Europe 1 with AFP 18:53 p.m., July 12, 2023Google's artificial intelligence medical chatbot passed the medical exam in the United States, but its results remain significantly lower than those of humans. Health is an area with which technology has already shown tangible progress.
Google's artificial intelligence medical chatbot has passed the medical exam in the United States. However, its results still fall short of those of humans, says a study published Wednesday in Nature. Last year's release of ChatGPT, whose OpenAI developer is backed by Google's rival Microsoft, launched a race between tech giants in the burgeoning field of AI. Healthcare is an area where technology has already shown tangible advances, with some algorithms proving capable of reading medical scans better than humans.
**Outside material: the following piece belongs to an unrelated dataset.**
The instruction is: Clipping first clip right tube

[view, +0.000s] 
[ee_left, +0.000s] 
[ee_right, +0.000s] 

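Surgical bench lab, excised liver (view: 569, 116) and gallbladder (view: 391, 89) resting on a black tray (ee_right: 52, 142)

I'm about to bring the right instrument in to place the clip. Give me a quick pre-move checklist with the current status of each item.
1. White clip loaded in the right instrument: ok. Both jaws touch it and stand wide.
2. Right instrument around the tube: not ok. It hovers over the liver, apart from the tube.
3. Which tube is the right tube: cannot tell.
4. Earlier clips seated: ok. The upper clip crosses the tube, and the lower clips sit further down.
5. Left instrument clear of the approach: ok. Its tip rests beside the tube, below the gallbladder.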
>> READ ALSO - AI: "No one can beat the machine," says Marc Llari, the under-8 chess world champion
Med-PaLM was the first major language model, according to Google
Google unveiled its AI tool dedicated to medical issues, called Med-PaLM, in a pre-publication article in December. Unlike ChatGPT, it has not been opened to the general public. Google says Med-PaLM was the first major language model, an AI technique trained on large amounts of human-produced text, to pass the USMLE (US Medical Licensing Examination).
Successful completion of this exam allows you to practice medicine in the United States. To achieve this, you need to get a score of about 60%. In February, a study found that ChatGPT performed quite well on the exam. In a new peer-reviewed study published Wednesday in the journal Nature, Google researchers said Med-PaLM achieved 67.6 percent by answering USMLE-style multiple-choice questions. These results are "encouraging, but still inferior to those of humans," the study said.
The model will instead be tested for "administrative tasks"
To identify and reduce so-called "hallucinations," the word for a blatantly false response proposed by an AI model, Google said it has developed a new benchmark. Karan Singhal, a researcher at Google and lead author of the new study, told AFP that his team had tested a newer version of the model. Med-Palm 2 reportedly scored 86.5 percent on the USMLE exam, surpassing the previous version by nearly 20 percent, according to a study published in May that was not peer-reviewed.
According to the Wall Street Journal, Med-PaLM 2 has been testing at the prestigious Mayo Clinic research hospital since April. Any test performed with Med-PaLM 2 will not be "clinical, face-to-face, or likely to harm patients," Singhal said. Instead, the model will be tested for "administrative tasks that can be automated relatively easily, with low stakes," he added.